*Exercise description*.
Find every line in the records below that holds the word "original", and copy each one.

Dataset records
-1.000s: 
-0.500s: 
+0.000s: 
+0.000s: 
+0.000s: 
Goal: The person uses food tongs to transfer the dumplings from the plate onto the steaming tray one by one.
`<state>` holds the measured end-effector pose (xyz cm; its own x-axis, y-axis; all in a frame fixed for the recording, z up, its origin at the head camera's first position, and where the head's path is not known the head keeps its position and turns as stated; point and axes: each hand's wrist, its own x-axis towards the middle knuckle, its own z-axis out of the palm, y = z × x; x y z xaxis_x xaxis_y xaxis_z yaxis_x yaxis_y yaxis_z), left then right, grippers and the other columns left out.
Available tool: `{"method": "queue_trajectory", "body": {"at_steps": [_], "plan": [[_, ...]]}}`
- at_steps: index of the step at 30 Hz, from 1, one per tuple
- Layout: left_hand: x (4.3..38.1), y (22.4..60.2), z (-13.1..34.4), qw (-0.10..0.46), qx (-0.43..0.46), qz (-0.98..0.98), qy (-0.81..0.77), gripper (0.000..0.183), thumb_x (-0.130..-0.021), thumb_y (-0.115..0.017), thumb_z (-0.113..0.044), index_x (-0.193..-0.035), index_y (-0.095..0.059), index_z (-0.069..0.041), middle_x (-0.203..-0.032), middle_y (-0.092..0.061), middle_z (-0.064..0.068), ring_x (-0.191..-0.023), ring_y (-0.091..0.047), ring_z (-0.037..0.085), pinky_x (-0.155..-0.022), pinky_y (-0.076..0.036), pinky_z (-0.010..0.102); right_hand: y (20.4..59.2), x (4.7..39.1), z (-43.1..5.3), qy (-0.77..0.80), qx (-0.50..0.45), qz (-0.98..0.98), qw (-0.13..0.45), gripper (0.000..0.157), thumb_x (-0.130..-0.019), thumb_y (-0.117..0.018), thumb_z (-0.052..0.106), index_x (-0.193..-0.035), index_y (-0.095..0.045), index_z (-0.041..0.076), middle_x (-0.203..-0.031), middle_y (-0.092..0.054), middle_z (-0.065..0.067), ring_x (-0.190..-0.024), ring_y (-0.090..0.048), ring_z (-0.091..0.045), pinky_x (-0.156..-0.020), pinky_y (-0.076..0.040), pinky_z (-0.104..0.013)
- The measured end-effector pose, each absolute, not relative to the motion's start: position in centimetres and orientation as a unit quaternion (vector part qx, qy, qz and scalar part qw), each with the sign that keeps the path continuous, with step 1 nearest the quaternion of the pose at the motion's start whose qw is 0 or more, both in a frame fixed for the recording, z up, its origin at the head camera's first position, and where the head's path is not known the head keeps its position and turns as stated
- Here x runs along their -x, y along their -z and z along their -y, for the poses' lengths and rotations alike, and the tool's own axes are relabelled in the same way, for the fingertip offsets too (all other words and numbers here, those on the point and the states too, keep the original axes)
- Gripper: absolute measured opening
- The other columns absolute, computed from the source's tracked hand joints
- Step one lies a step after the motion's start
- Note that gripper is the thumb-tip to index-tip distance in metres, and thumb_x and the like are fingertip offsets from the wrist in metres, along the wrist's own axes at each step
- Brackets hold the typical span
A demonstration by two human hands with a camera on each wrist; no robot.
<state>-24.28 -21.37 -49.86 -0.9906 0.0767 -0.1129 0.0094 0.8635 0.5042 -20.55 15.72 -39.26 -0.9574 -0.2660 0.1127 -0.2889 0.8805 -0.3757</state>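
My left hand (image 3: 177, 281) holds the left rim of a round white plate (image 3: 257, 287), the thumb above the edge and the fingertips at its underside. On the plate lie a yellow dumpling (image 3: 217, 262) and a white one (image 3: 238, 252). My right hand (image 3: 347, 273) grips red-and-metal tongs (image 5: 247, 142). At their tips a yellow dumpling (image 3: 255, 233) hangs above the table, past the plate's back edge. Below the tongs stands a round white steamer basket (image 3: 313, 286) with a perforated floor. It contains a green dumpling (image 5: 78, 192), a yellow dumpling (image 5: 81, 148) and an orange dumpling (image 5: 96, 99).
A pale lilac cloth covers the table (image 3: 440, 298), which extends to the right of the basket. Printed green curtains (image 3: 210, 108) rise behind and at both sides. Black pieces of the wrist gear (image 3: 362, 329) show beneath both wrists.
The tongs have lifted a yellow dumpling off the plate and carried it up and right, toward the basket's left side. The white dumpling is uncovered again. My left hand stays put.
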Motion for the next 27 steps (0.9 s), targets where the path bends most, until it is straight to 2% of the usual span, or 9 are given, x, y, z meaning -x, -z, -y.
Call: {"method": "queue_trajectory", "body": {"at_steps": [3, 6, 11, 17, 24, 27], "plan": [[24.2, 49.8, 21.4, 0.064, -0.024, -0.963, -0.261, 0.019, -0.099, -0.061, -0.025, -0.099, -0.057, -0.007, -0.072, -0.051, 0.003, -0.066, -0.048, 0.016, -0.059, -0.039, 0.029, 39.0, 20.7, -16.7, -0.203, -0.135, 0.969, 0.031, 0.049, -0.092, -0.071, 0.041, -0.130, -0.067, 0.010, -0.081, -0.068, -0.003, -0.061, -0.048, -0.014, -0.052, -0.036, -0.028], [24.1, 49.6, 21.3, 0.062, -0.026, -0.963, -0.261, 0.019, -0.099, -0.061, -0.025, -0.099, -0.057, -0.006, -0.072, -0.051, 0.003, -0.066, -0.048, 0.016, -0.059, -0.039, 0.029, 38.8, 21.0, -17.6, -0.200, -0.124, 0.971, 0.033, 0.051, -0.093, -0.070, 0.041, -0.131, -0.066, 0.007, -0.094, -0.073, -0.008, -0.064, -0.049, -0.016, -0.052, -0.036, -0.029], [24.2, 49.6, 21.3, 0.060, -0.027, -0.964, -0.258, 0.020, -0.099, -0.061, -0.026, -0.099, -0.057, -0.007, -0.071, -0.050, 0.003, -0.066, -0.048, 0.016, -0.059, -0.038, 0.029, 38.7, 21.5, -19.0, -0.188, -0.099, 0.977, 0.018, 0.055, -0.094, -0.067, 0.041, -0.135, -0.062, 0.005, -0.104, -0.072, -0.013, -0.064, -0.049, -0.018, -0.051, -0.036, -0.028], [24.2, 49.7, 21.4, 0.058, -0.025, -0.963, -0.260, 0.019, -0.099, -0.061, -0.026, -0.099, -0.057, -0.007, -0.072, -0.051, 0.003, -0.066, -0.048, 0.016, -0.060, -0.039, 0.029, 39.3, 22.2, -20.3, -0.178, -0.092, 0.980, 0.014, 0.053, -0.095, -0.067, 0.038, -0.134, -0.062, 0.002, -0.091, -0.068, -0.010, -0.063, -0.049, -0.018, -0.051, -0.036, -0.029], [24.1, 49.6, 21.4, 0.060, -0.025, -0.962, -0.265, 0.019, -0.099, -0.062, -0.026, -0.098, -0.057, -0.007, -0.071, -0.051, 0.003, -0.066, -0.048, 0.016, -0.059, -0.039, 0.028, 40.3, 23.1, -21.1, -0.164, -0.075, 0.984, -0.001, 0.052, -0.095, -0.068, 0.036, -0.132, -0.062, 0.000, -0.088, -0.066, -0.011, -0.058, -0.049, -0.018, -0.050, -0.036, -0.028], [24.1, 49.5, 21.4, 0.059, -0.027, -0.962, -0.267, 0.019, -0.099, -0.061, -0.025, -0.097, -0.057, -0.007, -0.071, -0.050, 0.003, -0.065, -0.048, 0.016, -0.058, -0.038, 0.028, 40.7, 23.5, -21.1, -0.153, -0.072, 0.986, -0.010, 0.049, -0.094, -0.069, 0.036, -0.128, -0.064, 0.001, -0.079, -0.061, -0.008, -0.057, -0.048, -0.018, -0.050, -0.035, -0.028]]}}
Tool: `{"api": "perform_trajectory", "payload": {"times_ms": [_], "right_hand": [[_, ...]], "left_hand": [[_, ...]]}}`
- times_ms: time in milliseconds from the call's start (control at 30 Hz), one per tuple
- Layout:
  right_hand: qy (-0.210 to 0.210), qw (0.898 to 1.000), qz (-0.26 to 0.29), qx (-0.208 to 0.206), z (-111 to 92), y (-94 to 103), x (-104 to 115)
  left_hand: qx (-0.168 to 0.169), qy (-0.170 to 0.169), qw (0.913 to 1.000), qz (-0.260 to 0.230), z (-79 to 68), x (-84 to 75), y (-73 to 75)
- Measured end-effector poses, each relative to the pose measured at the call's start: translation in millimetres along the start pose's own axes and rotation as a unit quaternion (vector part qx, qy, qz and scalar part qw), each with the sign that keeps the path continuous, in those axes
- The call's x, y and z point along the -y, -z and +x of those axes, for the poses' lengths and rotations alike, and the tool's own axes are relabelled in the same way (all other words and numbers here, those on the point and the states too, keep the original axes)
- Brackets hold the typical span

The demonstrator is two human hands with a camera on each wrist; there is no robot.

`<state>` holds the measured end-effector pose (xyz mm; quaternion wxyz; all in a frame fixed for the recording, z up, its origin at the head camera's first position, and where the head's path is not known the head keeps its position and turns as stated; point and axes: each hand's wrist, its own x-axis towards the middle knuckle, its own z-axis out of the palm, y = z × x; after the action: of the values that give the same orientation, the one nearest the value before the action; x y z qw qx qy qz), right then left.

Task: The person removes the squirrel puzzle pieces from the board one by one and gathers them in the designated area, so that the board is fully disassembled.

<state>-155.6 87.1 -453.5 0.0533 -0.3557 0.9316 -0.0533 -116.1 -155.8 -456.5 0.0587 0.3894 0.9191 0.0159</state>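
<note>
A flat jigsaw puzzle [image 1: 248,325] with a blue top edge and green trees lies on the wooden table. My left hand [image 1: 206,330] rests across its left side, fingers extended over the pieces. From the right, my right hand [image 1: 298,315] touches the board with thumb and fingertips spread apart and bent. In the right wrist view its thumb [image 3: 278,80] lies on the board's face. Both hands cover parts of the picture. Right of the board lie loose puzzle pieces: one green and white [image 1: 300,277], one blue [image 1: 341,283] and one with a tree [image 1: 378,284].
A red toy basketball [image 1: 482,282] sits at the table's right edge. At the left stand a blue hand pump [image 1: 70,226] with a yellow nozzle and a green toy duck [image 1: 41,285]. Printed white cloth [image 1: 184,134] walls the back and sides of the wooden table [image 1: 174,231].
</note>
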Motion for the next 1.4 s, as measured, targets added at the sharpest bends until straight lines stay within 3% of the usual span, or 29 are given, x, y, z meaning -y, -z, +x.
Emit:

*Response area*.
- Here x runs along their -x, y along their -z and z along their -y, for the poses' lengths and rotations alike, and the tool's own axes are relabelled in the same way, for the fingertip offsets too (all other words and numbers here, those on the point and the states too, keep the original axes)
- The call's x, y and z point along the -y, -z and +x of those axes, for the poses' lengths and rotations alike, and the tool's own axes are relabelled in the same way (all other words and numbers here, those on the point and the states too, keep the original axes)

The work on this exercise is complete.